===== DATA TO USE

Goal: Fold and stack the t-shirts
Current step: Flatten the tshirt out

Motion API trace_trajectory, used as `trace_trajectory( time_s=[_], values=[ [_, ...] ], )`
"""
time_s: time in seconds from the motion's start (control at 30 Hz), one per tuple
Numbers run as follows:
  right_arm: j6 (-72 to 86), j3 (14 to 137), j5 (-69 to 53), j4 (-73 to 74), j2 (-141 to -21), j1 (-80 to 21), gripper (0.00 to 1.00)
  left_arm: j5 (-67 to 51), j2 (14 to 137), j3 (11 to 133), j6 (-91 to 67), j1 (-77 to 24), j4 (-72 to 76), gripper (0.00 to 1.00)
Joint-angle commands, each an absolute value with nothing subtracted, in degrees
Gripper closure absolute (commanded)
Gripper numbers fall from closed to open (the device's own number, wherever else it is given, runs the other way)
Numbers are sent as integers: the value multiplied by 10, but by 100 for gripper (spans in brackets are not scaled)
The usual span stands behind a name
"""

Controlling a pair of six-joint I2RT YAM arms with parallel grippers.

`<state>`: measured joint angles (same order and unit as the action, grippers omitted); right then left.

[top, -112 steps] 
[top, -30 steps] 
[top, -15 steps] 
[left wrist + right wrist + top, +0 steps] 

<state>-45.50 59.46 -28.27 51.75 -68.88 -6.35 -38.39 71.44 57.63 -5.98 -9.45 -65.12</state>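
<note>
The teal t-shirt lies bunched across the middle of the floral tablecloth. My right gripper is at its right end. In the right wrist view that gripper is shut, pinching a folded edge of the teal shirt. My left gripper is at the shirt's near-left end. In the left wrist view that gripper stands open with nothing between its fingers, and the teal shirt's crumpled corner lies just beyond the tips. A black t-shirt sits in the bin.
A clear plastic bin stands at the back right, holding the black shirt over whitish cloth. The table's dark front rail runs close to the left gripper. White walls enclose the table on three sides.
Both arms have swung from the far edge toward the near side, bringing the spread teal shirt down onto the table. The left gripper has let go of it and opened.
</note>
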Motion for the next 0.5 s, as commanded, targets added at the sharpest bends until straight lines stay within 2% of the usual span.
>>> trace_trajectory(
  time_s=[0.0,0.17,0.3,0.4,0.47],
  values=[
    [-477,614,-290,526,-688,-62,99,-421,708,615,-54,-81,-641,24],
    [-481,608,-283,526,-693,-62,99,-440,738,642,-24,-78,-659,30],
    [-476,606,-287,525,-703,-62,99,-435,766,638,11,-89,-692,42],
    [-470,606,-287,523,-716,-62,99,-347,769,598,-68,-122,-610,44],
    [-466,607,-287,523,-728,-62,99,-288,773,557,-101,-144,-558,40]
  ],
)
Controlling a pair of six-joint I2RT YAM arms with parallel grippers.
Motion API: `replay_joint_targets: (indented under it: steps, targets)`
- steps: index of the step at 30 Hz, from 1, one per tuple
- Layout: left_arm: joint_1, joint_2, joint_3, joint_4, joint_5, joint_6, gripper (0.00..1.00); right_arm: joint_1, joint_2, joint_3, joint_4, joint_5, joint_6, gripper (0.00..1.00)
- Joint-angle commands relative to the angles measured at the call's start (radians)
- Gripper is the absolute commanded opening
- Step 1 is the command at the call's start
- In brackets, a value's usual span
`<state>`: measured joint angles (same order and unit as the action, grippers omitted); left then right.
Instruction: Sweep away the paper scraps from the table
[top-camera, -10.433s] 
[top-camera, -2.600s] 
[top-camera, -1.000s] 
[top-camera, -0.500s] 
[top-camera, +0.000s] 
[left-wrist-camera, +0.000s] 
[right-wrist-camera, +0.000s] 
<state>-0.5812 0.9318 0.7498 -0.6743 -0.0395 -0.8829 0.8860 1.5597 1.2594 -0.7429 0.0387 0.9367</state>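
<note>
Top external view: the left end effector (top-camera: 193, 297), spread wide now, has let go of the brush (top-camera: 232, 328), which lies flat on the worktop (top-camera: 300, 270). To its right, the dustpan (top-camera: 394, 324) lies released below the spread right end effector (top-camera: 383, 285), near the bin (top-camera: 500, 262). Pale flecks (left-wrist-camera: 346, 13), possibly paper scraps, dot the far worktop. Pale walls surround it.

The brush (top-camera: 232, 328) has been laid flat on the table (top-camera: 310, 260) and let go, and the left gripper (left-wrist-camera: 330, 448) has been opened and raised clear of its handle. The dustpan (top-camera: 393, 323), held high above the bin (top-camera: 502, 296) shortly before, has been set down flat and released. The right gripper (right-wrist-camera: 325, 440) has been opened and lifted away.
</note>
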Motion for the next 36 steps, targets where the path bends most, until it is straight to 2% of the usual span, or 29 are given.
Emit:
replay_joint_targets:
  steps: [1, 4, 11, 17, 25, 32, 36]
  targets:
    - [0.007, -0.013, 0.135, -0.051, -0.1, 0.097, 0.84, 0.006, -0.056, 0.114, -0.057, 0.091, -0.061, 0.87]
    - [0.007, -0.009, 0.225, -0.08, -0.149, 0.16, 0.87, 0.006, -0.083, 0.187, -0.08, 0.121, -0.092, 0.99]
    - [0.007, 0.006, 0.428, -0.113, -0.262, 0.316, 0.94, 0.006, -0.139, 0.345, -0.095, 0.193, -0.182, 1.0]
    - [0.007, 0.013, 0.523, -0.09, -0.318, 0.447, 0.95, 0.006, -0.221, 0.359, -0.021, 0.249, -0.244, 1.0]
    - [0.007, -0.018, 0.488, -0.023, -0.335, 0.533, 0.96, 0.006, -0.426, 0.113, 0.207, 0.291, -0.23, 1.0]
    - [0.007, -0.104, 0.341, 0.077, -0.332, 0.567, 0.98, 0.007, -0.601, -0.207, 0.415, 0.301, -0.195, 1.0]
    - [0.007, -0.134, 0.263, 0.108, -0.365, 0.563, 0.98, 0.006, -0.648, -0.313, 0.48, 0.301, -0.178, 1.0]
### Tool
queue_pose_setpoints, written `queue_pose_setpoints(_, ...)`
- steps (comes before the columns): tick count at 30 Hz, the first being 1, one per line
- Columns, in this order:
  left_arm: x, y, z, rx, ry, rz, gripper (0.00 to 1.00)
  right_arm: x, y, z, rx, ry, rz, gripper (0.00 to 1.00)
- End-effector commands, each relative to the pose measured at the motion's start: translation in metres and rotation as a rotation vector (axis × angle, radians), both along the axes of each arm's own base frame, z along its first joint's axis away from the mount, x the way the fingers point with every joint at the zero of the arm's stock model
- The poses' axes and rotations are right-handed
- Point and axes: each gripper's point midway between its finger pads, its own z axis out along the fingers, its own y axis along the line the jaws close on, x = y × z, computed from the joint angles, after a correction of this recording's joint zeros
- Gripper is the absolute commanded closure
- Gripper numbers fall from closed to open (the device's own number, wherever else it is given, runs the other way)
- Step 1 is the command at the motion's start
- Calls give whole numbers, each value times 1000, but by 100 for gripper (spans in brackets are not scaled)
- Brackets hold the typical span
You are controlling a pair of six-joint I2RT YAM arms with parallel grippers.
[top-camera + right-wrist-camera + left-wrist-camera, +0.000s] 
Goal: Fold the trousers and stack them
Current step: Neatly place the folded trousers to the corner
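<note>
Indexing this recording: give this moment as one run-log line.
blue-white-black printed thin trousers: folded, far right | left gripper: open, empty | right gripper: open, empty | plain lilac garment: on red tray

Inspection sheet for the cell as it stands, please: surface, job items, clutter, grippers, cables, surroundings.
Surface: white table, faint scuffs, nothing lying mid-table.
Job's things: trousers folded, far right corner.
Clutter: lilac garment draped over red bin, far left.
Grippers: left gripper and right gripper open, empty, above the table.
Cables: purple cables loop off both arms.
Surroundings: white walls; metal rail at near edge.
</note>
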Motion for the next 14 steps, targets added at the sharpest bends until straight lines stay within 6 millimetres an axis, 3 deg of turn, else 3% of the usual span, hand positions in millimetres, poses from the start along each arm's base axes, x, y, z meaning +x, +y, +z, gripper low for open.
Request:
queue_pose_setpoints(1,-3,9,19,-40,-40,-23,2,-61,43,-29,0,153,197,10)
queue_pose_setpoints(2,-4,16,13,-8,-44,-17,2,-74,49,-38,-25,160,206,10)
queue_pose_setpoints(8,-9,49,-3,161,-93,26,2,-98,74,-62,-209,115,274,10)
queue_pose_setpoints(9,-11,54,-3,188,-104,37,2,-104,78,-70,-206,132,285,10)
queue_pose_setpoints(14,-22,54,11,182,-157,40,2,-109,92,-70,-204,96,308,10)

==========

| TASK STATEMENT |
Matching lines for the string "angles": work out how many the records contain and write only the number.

| EXERCISE ANSWER |
4